# TASK DETAILS
Scan the records for the string "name" and copy every line that holds it.
..............................
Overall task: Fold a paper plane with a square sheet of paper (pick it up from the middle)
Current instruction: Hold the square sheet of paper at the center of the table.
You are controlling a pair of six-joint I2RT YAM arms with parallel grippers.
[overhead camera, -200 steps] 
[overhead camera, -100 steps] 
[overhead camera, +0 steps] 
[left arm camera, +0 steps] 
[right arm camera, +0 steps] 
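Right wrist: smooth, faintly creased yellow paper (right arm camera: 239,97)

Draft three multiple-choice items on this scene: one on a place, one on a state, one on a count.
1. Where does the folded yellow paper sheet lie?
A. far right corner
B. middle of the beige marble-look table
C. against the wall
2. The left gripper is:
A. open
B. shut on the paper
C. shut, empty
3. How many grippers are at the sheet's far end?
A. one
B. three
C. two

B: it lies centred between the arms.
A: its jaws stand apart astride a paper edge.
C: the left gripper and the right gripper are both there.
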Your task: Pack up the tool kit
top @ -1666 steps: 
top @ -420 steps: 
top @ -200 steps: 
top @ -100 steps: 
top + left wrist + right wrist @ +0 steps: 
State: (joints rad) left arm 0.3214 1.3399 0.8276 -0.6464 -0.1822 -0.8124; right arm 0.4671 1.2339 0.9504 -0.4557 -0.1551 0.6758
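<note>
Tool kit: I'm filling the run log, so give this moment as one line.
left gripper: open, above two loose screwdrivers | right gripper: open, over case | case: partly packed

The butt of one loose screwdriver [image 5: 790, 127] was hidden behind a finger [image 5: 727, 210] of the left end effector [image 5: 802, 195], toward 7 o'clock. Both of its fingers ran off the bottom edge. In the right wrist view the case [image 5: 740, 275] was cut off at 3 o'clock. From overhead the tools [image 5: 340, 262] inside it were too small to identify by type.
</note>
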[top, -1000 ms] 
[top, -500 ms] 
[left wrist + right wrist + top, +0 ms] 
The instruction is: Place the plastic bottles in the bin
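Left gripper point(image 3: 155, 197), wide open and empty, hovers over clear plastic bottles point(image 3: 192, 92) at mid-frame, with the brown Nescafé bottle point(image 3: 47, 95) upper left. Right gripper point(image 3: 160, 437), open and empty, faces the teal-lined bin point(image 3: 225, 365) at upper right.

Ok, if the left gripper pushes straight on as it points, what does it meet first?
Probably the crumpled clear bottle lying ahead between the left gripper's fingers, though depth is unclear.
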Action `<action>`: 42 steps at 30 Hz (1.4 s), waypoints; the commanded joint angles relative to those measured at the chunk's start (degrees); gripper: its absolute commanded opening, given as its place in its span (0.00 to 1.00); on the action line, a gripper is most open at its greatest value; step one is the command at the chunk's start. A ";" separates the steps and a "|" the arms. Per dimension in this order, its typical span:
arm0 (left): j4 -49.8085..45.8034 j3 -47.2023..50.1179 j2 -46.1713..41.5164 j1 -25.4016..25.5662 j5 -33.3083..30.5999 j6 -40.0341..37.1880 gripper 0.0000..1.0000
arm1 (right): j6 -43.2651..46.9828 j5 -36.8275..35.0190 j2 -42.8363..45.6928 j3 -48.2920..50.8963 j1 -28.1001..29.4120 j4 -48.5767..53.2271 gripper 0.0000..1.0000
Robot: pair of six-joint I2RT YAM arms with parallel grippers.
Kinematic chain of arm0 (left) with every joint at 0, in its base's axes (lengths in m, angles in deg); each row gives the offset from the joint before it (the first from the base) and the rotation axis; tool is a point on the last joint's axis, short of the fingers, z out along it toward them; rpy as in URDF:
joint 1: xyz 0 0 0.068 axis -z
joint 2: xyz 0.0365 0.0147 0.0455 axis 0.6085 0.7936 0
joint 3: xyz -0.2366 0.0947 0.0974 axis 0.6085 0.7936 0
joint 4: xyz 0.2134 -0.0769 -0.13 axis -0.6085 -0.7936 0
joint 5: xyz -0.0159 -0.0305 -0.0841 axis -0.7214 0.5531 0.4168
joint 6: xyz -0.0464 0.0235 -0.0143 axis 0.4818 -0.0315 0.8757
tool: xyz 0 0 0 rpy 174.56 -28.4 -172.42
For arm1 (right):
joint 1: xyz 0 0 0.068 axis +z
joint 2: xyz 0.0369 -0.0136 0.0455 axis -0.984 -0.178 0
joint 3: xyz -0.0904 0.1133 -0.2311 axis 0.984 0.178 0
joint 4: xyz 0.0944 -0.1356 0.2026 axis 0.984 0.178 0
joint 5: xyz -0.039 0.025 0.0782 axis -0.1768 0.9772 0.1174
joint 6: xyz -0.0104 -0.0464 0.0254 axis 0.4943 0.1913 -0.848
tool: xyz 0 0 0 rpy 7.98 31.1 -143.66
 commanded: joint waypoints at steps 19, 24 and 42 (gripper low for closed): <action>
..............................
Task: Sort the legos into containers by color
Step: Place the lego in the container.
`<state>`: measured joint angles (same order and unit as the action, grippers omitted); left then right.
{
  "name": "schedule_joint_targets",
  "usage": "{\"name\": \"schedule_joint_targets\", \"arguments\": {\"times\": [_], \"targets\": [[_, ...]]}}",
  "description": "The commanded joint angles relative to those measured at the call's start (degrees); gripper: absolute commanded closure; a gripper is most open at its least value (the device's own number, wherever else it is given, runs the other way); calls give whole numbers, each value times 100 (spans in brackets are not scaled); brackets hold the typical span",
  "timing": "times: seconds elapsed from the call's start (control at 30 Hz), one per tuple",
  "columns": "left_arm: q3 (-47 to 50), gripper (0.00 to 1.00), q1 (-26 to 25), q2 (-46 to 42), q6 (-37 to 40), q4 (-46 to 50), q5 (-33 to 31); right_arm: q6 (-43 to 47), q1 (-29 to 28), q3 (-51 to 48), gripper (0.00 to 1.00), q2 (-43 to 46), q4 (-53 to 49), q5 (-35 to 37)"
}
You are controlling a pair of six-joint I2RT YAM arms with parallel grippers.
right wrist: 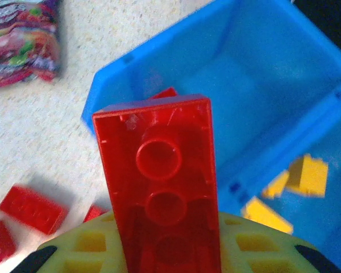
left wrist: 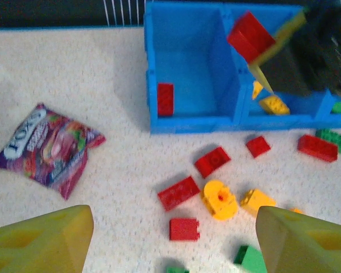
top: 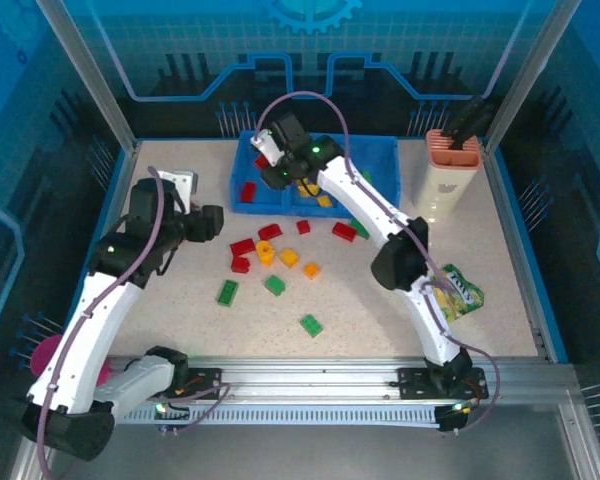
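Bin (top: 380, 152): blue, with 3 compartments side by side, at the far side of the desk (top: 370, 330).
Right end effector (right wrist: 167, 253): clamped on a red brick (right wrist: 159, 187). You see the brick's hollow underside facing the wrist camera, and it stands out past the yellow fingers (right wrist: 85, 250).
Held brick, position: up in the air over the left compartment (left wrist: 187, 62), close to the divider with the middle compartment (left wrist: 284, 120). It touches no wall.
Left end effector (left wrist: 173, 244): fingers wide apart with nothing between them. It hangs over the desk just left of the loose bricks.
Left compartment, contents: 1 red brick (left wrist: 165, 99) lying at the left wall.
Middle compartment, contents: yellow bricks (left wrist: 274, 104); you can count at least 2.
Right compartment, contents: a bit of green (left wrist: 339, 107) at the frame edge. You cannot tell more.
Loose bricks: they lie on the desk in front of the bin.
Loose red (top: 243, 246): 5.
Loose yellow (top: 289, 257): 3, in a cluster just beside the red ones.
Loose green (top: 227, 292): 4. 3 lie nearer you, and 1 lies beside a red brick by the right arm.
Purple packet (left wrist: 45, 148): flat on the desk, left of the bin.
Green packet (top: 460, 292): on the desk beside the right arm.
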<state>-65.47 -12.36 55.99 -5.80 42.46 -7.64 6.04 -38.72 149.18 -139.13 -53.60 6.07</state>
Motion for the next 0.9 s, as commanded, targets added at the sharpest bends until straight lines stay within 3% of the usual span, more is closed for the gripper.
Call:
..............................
# SOLUTION BELOW
  "name": "schedule_joint_targets",
  "usage": "{\"name\": \"schedule_joint_targets\", \"arguments\": {\"times\": [_], \"targets\": [[_, ...]]}}",

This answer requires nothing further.